EXERCISE PROMPT ::
Please reproduce the records, omitting nothing and changing nothing.
##### EXTRACTED MATERIAL #####
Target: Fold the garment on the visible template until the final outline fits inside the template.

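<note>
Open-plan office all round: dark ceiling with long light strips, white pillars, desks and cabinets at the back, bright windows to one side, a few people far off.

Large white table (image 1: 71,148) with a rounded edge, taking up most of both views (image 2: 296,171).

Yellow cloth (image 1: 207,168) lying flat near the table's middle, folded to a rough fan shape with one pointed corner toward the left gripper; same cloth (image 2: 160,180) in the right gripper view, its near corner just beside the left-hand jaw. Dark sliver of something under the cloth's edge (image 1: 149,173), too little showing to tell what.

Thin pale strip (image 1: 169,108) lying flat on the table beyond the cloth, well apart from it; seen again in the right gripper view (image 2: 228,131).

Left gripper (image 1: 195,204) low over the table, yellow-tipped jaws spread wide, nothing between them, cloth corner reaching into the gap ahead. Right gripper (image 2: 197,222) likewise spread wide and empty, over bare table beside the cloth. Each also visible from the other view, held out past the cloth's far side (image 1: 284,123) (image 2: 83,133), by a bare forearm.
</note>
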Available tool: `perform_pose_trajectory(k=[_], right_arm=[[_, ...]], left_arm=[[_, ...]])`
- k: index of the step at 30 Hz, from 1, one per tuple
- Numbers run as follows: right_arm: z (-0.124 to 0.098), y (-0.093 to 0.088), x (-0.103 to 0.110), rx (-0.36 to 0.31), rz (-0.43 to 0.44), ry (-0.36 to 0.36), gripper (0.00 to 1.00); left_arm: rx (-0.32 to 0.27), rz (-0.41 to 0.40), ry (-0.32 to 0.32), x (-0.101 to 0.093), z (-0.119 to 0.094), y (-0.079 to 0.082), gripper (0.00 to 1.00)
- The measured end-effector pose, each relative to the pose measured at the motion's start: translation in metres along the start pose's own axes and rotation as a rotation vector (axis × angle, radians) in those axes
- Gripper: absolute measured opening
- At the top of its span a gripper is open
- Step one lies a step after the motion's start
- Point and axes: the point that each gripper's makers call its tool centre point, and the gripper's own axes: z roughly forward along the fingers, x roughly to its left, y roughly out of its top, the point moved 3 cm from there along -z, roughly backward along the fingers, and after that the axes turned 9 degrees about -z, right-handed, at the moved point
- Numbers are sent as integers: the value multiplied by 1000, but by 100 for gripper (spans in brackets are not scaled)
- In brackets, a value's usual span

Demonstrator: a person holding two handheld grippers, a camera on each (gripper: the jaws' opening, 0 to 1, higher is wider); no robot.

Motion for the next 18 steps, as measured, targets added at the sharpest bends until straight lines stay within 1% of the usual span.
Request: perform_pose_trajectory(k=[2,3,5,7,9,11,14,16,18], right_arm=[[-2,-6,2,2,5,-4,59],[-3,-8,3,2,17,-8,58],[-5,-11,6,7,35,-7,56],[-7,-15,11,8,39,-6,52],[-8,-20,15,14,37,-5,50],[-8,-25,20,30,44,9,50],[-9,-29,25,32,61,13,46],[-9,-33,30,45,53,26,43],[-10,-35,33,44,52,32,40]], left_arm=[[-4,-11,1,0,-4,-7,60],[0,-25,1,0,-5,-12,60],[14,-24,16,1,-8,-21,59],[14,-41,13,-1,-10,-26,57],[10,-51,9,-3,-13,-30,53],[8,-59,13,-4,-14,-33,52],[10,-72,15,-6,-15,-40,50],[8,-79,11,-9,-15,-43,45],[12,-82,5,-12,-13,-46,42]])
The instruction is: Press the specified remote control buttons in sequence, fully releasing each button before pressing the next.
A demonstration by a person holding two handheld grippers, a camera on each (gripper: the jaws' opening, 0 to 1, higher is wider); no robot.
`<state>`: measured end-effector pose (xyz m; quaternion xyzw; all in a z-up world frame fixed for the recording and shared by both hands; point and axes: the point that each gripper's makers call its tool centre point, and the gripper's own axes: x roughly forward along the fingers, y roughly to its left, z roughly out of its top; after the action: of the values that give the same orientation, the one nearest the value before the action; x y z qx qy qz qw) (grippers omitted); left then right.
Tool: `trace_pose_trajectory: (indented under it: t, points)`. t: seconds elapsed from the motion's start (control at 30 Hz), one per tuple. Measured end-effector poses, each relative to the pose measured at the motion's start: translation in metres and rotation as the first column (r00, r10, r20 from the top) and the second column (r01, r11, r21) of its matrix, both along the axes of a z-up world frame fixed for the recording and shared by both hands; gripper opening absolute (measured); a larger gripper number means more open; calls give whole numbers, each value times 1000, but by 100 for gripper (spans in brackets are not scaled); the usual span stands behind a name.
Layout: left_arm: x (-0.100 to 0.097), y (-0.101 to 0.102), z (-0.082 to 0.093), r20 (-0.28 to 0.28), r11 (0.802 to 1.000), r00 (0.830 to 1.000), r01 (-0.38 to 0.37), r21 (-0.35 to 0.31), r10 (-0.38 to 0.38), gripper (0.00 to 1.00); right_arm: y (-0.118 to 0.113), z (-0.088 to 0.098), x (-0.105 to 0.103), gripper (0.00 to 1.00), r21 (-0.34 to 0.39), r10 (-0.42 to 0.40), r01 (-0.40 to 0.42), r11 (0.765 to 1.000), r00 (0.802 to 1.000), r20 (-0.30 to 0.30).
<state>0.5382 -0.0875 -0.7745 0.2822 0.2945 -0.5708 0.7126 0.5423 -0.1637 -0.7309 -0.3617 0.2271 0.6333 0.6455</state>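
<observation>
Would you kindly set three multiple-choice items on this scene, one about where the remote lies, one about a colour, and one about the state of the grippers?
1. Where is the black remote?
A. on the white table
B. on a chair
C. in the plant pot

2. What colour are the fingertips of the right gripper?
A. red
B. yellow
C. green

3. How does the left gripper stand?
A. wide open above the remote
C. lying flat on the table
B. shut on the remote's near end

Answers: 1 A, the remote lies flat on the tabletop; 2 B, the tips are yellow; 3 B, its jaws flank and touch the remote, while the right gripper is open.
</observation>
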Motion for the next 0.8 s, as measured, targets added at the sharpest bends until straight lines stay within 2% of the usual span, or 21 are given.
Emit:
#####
COMPLETED EXERCISE ::
Target: Fold the garment on the visible template until the final outline fits inside the template.

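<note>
Open-plan office all round: dark ceiling with long light strips, white pillars, desks and cabinets at the back, bright windows to one side, a few people far off.

Large white table (image 1: 71,148) with a rounded edge, taking up most of both views (image 2: 296,171).

Yellow cloth (image 1: 207,168) lying flat near the table's middle, folded to a rough fan shape with one pointed corner toward the left gripper; same cloth (image 2: 160,180) in the right gripper view, its near corner just beside the left-hand jaw. Dark sliver of something under the cloth's edge (image 1: 149,173), too little showing to tell what.

Thin pale strip (image 1: 169,108) lying flat on the table beyond the cloth, well apart from it; seen again in the right gripper view (image 2: 228,131).

Left gripper (image 1: 195,204) low over the table, yellow-tipped jaws spread wide, nothing between them, cloth corner reaching into the gap ahead. Right gripper (image 2: 197,222) likewise spread wide and empty, over bare table beside the cloth. Each also visible from the other view, held out past the cloth's far side (image 1: 284,123) (image 2: 83,133), by a bare forearm.
</note>
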Available tool: `perform_pose_trajectory(k=[_], right_arm=[[_, ...]], left_arm=[[_, ...]])`
- k: index of the step at 30 Hz, from 1, one per tuple
- Numbers run as follows: right_arm: z (-0.124 to 0.098), y (-0.093 to 0.088), x (-0.103 to 0.110), rx (-0.36 to 0.31), rz (-0.43 to 0.44), ry (-0.36 to 0.36), gripper (0.00 to 1.00); left_arm: rx (-0.32 to 0.27), rz (-0.41 to 0.40), ry (-0.32 to 0.32), x (-0.101 to 0.093), z (-0.119 to 0.094), y (-0.079 to 0.082), gripper (0.00 to 1.00)
- The measured end-effector pose, each relative to the pose measured at the motion's start: translation in metres along the start pose's own axes and rotation as a rotation vector (axis × angle, radians) in those axes
- Gripper: absolute measured opening
- At the top of its span a gripper is open
- Step one lies a step after the motion's start
- Point and axes: the point that each gripper's makers call its tool centre point, and the gripper's own axes: z roughly forward along the fingers, x roughly to its left, y roughly out of its top, the point moved 3 cm from there along -z, roughly backward along the fingers, and after that the axes turned 9 degrees about -z, right-handed, at the moved point
- Numbers are sent as integers: the value multiplied by 1000, but by 100 for gripper (spans in brackets are not scaled)
- In brackets, a value's usual span

Demonstrator: a person holding two handheld grippers, a camera on each (gripper: the jaws' opening, 0 to 1, higher is wider); no robot.

Motion for the next 18 steps, as measured, targets added at the sharpest bends until straight lines stay within 1% of the usual span.
Request: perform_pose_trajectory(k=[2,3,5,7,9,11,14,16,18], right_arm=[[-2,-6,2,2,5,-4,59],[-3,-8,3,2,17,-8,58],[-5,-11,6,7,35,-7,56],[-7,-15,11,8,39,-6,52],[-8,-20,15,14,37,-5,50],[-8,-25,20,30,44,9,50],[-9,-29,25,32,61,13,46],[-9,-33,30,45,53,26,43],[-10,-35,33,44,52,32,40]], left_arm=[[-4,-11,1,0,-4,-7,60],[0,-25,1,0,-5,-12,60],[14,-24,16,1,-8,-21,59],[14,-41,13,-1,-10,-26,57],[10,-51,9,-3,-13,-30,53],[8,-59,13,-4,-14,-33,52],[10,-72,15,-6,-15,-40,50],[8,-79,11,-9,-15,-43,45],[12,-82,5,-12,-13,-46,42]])
The instruction is: Press the specified remote control buttons in sequence, fully releasing each button before pressing the next.
A demonstration by a person holding two handheld grippers, a camera on each (gripper: the jaws' opening, 0 to 1, higher is wider); no robot.
`<state>`: measured end-effector pose (xyz m; quaternion xyzw; all in a z-up world frame fixed for the recording and shared by both hands; point and axes: the point that each gripper's makers call its tool centre point, and the gripper's own axes: x roughly forward along the fingers, y roughly to its left, z roughly out of its top; after the action: of the values that give the same orientation, the one nearest the value before the action; x y z qx qy qz qw) (grippers omitted); left then right.
Tool: `trace_pose_trajectory: (indented under it: t, points)`. t: seconds elapsed from the motion's start (control at 30 Hz), one per tuple. Measured end-effector poses, each relative to the pose measured at the motion's start: translation in metres and rotation as the first column (r00, r10, r20 from the top) and the second column (r01, r11, r21) of its matrix, both along the axes of a z-up world frame fixed for the recording and shared by both hands; gripper opening absolute (measured); a larger gripper number means more open; calls give whole numbers, each value times 1000, but by 100 for gripper (spans in brackets are not scaled); the usual span stands behind a name.
Layout: left_arm: x (-0.100 to 0.097), y (-0.101 to 0.102), z (-0.082 to 0.093), r20 (-0.28 to 0.28), r11 (0.802 to 1.000), r00 (0.830 to 1.000), r01 (-0.38 to 0.37), r21 (-0.35 to 0.31), r10 (-0.38 to 0.38), gripper (0.00 to 1.00); right_arm: y (-0.118 to 0.113), z (-0.088 to 0.098), x (-0.105 to 0.103), gripper (0.00 to 1.00), r21 (-0.34 to 0.39), r10 (-0.42 to 0.40), r01 (-0.40 to 0.42), r11 (0.765 to 1.000), r00 (0.802 to 1.000), r20 (-0.30 to 0.30).
<state>0.5382 -0.0875 -0.7745 0.2822 0.2945 -0.5708 0.7126 0.5423 -0.1637 -0.7309 -0.3617 0.2271 0.6333 0.6455</state>
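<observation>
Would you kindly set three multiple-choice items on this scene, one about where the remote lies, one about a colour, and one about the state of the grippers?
1. Where is the black remote?
A. on the white table
B. on a chair
C. in the plant pot

2. What colour are the fingertips of the right gripper?
A. red
B. yellow
C. green

3. How does the left gripper stand?
A. wide open above the remote
C. lying flat on the table
B. shut on the remote's near end

Answers: 1 A, the remote lies flat on the tabletop; 2 B, the tips are yellow; 3 B, its jaws flank and touch the remote, while the right gripper is open.
</observation>
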Motion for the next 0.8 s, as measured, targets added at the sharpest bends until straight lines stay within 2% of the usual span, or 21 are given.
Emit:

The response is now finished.